- Directed by: Bob Kellett
- Written by: Jonathan Freud
- Produced by: Wilbur Stark
- Starring: Freddie Earlle David Griffin Ian Trigger
- Cinematography: Grenville Middleton
- Edited by: Peter Musgrave
- Music by: Wilbur Stark
- Production company: Globebest Films
- Distributed by: Tigon Film Distributors (UK)
- Release date: 1974;
- Running time: 92 min.

= All I Want Is You... and You... and You... =

1974 British film by Bob Kellett

All I Want Is You... and You... and You... is a 1974 British comedy film directed by Bob Kellett and starring Freddie Earlle, David Griffin, Sheila Steafel and Carol Cleveland. It was written by Jonathan Freud.

According to the British Film Institute the film "seems to have been lost some time between 1974 and 1986 during transfer of collections/distribution rights"; their database records their 2019 acquisition of a colour print.
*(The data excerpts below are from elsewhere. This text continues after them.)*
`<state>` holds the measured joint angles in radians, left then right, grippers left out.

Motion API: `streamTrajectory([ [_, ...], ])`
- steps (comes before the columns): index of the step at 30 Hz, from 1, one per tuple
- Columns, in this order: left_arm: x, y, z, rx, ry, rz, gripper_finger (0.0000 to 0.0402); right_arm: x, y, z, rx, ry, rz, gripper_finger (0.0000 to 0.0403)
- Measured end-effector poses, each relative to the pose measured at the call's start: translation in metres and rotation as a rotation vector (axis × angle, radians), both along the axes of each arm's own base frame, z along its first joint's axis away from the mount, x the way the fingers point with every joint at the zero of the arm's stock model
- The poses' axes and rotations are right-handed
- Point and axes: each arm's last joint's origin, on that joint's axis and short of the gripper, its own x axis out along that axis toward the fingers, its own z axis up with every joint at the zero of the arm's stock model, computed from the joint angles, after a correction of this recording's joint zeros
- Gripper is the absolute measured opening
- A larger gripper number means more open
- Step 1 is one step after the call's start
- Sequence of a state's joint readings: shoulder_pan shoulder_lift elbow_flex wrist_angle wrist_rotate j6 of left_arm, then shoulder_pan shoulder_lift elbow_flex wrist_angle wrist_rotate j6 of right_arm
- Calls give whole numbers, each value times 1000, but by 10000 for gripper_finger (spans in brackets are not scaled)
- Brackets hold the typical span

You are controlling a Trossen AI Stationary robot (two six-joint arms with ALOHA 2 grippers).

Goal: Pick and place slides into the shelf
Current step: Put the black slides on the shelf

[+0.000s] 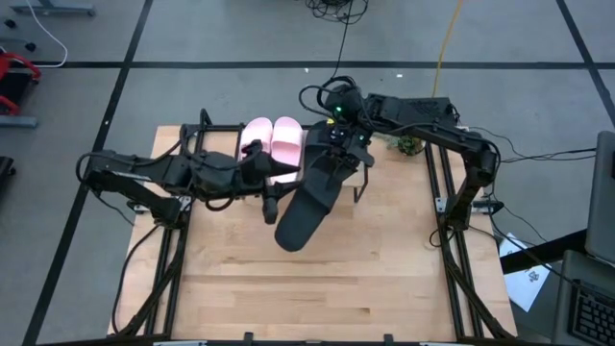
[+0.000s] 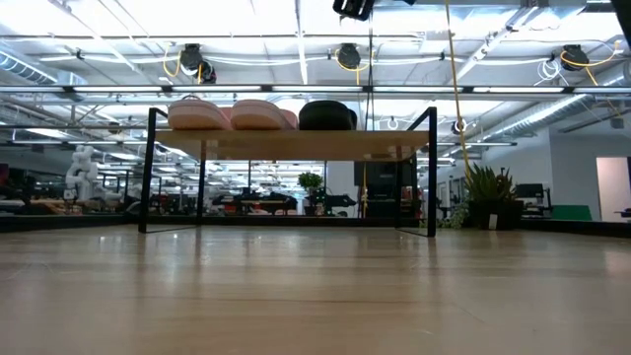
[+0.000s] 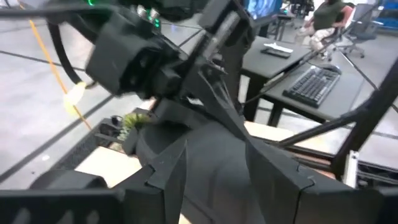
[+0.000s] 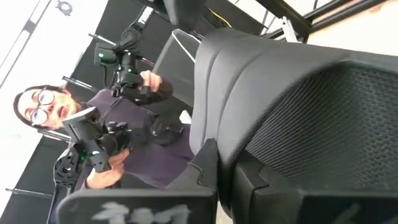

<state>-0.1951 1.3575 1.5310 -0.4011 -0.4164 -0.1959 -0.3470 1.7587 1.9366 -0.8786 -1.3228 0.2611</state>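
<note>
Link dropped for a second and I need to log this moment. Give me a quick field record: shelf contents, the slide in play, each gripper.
shelf: low rack at the table's far edge
on shelf: pink slides side by side, one black slide beside them
slide in play: second black slide, lifted in front of the shelf
right gripper: shut on the second black slide at its shelf-side end
left gripper: next to the same slide; fingers not readable
table: bare wood nearer the camera

Matte black slide (image 4: 298, 93) shows a fine textured footbed; shelf (image 2: 296, 145) has pale wood on thin black metal legs.
</note>
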Motion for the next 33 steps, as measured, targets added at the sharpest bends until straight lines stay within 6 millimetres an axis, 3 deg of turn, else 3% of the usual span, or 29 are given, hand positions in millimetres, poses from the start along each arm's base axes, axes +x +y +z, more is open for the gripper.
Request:
streamTrajectory([
  [17,-1,-12,-13,-89,94,2,163,-4,-11,2,6,-16,-22,0],
  [33,-3,-9,-15,-19,107,118,163,-2,-11,4,15,-15,-25,0],
])
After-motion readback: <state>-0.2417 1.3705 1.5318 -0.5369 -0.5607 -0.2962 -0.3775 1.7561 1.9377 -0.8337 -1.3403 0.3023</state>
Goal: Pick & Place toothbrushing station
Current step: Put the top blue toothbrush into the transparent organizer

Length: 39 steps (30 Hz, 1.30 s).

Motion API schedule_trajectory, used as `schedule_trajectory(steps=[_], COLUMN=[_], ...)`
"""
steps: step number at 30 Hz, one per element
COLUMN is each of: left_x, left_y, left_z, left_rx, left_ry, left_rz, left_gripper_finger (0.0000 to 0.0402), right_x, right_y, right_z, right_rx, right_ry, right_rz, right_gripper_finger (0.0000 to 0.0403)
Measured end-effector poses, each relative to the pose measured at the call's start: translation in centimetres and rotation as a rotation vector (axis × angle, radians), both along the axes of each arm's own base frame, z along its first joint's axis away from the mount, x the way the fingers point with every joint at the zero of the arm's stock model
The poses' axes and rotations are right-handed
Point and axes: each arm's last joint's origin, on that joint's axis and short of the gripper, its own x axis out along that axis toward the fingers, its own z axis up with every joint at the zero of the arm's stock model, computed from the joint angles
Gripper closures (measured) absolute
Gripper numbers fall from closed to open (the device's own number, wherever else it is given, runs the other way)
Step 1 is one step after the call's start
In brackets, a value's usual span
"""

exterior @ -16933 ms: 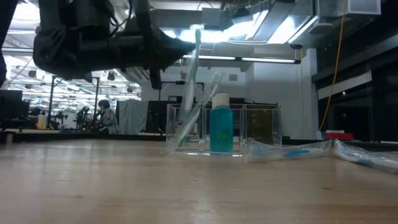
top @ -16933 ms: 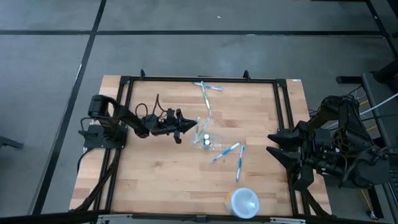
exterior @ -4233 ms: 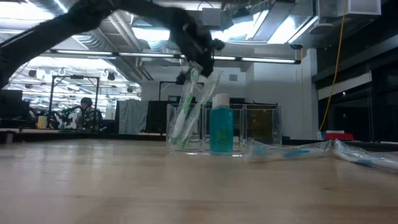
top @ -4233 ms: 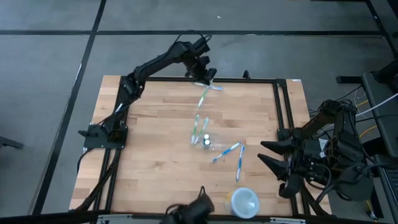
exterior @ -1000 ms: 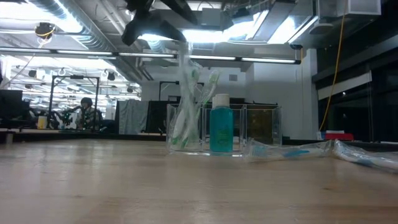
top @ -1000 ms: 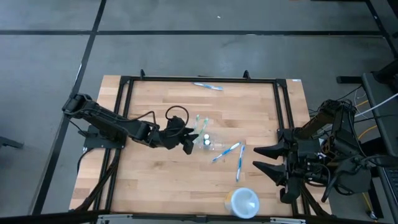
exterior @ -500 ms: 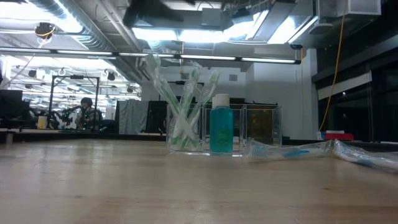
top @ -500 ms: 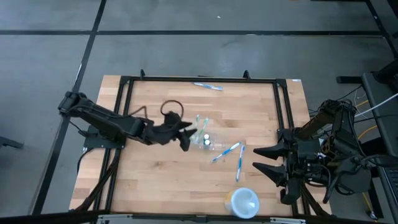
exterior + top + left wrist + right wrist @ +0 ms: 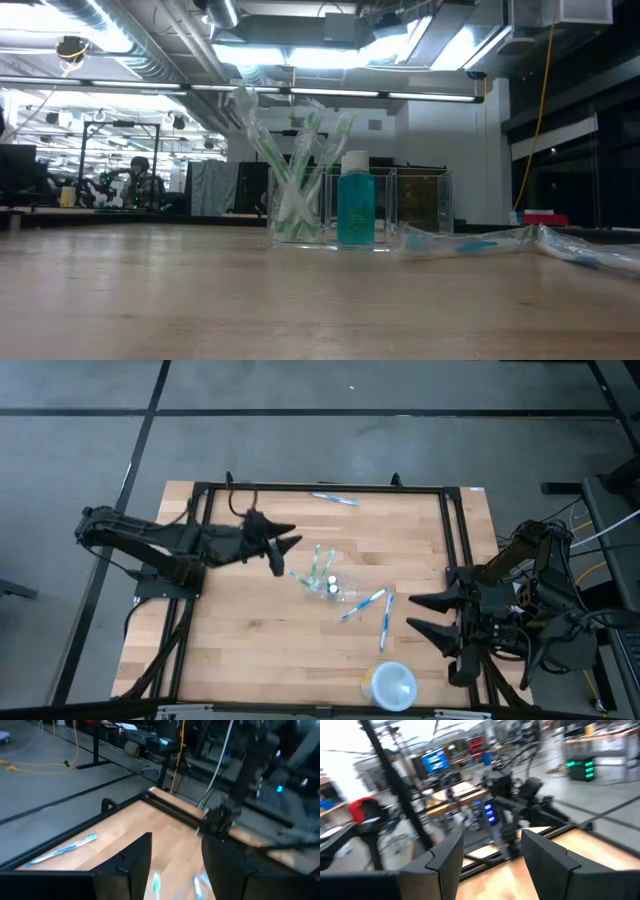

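We see the left end effector [image 9: 284, 550] raised over the counter [image 9: 250, 640], its two fingers spread apart and holding nothing — the left wrist view shows open wood between them. The toothbrushing station [image 9: 322, 582] stands just ahead of its fingertips and a little nearer the front edge, near the middle of the counter, apart from the fingers. In the low view the station [image 9: 340, 210] is a clear holder standing upright, with three green-and-white toothbrushes [image 9: 295, 170] leaning in its left compartment and a small blue bottle with a white cap [image 9: 355, 200] next to them; no arm shows in that view.

Beyond the station from the left end effector, two blue toothbrushes [image 9: 372, 605] lie flat on the wood, and another blue toothbrush [image 9: 334, 498] lies by the far rail, off to the side of the fingers. A round white cup [image 9: 392, 685] sits near the front edge, well apart from both arms.

The right end effector [image 9: 420, 615] waits at the right edge of the counter — its fingers spread wide and empty, pointing toward the loose brushes. In the low view a person [image 9: 140, 185] shows far back in the room.
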Motion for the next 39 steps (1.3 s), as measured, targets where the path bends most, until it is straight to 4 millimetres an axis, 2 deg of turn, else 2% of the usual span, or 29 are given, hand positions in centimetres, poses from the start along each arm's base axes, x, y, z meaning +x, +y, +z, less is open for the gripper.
schedule_trajectory(steps=[4,8,12,15,18,20,23,29,34,36,39], left_x=[-0.6,-1.1,-1.8,-2.4,-3.4,-4.3,-5.6,-7.7,-8.5,-8.8,-9.3], left_y=[1.4,1.0,0.0,-0.6,-1.0,-1.2,-1.3,-1.4,-1.3,-1.2,-1.1], left_z=[1.3,3.9,5.4,5.7,6.2,6.6,7.2,8.0,8.2,8.3,8.4], left_rx=[-0.021,0.117,0.219,0.271,0.307,0.328,0.347,0.377,0.394,0.392,0.397], left_ry=[-0.08,-0.256,-0.365,-0.35,-0.347,-0.357,-0.368,-0.376,-0.37,-0.376,-0.384], left_rz=[-0.08,-0.213,-0.231,-0.193,-0.168,-0.161,-0.142,-0.123,-0.134,-0.141,-0.17], left_gripper_finger=[0.0247,0.0257,0.026,0.026,0.0259,0.0259,0.026,0.0259,0.0261,0.026,0.0258], right_x=[0.2,0.7,1.8,2.6,2.7,2.5,1.6,1.0,2.7,3.5,4.7], right_y=[-0.5,-1.1,-2.8,-4.8,-7.1,-9.1,-12.4,-18.5,-22.9,-24.9,-28.0], right_z=[-0.2,-1.1,-3.3,-6.0,-8.6,-9.2,-8.7,-6.5,-5.8,-6.4,-8.2], right_rx=[-0.032,-0.08,-0.04,0.007,0.043,0.07,0.112,0.259,0.227,0.232,0.268], right_ry=[0.007,0.056,0.177,0.371,0.567,0.634,0.608,0.393,0.377,0.437,0.604], right_rz=[-0.105,-0.117,-0.114,-0.158,-0.242,-0.295,-0.356,-0.415,-0.367,-0.34,-0.3], right_gripper_finger=[0.0202,0.0202,0.0201,0.0201,0.0201,0.0201,0.0201,0.0201,0.0201,0.0201,0.0201])
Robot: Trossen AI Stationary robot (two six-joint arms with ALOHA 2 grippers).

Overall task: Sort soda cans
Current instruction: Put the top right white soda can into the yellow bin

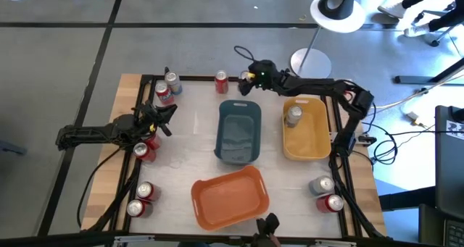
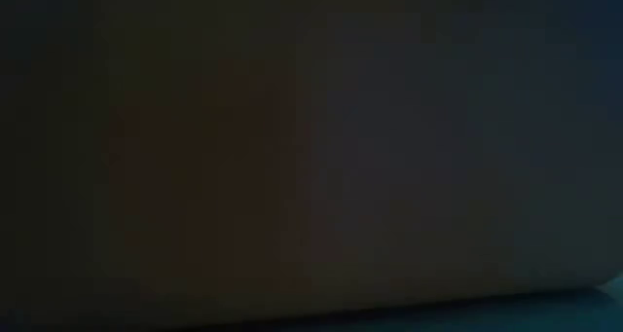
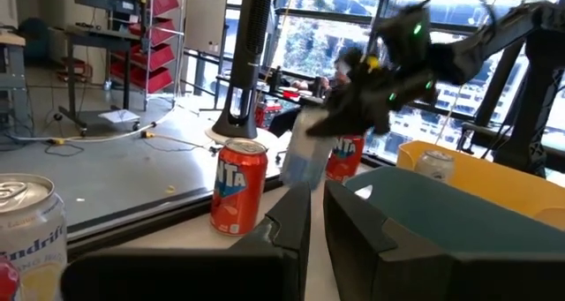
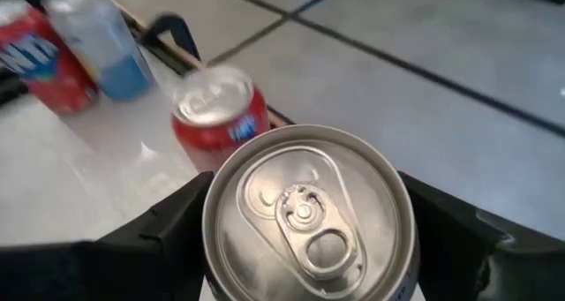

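Red can point(image 3: 237, 188) at table's far edge: white letters "NTA" readable. Silver can point(image 3: 28, 233) close by: partial "ndrif". Other cans' print unreadable.

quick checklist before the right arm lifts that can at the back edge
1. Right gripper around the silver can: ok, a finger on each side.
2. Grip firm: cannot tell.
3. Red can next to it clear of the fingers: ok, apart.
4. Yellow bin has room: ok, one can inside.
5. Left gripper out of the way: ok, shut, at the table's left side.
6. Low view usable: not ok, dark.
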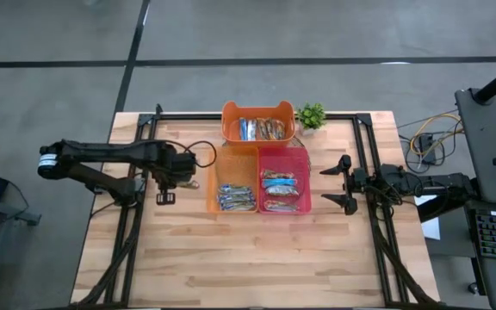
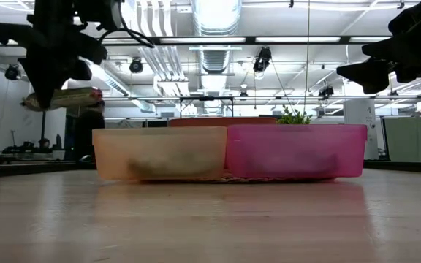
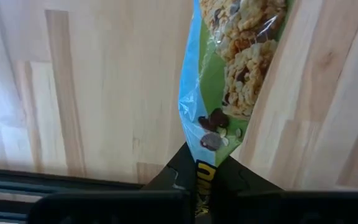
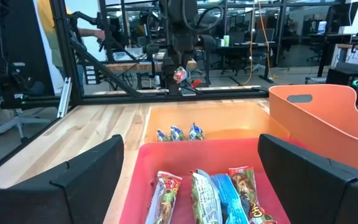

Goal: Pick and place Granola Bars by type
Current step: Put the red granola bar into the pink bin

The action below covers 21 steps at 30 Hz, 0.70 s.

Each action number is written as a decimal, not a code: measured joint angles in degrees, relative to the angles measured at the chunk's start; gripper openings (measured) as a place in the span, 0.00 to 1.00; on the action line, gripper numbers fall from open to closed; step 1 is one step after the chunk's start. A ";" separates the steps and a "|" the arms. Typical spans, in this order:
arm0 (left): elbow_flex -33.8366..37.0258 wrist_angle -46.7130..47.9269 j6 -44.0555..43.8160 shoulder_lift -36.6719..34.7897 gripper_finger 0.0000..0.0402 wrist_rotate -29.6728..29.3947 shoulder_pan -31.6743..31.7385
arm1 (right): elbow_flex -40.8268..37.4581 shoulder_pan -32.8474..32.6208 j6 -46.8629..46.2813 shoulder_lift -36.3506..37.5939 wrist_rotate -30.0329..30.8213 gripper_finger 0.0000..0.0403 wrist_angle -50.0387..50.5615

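My left gripper (image 1: 177, 179) hangs over the table left of the bins, shut on a green-and-blue wrapped granola bar (image 3: 229, 81). In the low view the bar (image 2: 64, 97) shows high above the tabletop. My right gripper (image 1: 341, 182) waits open, right of the pink bin (image 1: 304, 176), its fingers wide apart in the right wrist view (image 4: 188, 180). Several bars lie in the pink bin (image 4: 185, 152). Blue-silver bars (image 1: 236, 199) lie in the pale orange bin, and more bars (image 1: 261, 129) lie in the orange bin at the far side. My left gripper pinches the bar by one end of its wrapper (image 3: 205, 158) between the two fingers, coming from above. The bar is lifted clear of the table, juts out past the fingertips and lies roughly level in the low view.
The pale orange bin (image 1: 214, 185) and the pink bin stand side by side at the table's middle, with the orange bin (image 1: 229, 116) behind them. A small green plant (image 1: 312, 114) stands at the far edge. Bare wood lies toward the near edge (image 1: 248, 258).
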<state>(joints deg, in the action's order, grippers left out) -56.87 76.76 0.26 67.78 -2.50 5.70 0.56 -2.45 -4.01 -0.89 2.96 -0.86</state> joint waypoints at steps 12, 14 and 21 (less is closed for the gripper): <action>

Steafel called it "a powder blue movie", writing "We never got to see the final cut. It appears that Mr Stark had tucked the rushes under his arm and disappeared, and it was only finding a review that made me aware it had been not only finished, but distributed."

== Plot ==
An American business tycoon tries to choose a new vice president for his firm in a weekend gathering that soon descends into farce.

== Cast ==
- Freddie Earlle as Doctor Brack
- David Griffin as Freddie Millbank
- Ian Trigger as Joe Hartford
- Sheila Steafel as Wilma Brack
- Marie Rogers as Polly Pearce
- Hilary Pritchard as Freda Donohue
- Carol Cleveland as Eli Hartford
- Barry Linehan as Bull Donohue
- Noel Trevarthen as Frank Pearce
- Timothy Blackstone as boy
- Berrick Kyler as boy
- Julia McCarthy as wife
- Ronnie Stevens as husband
- Koo Stark as Jennifer Ready
- Derek Griffiths as taxi driver
- Louise Stark as Helga

== Reception ==
The Monthly Film Bulletin wrote: "'You just think of the vice-presidency'; 'Thanks. I'll just think about the vice'. If anything could further nail the coffin lid on such less-than-sparkling badinage, it's the actors concerned doing intermittent imitations of the Marx brothers, stealing at least one cumulative gag from Waiting for Godot, and audibly pausing while notional waves of laughter (in reality, one suspects, as slow off the mark as Godot himself) sweep over the auditorium. All I Want Is You... and You... and You ... comes in limply somewhere between the soft-core porn market and British comedies in the style of On the Buses, leaving one with a distinct impression that the cast enjoyed themselves considerably more than any prospective audience could hope to do."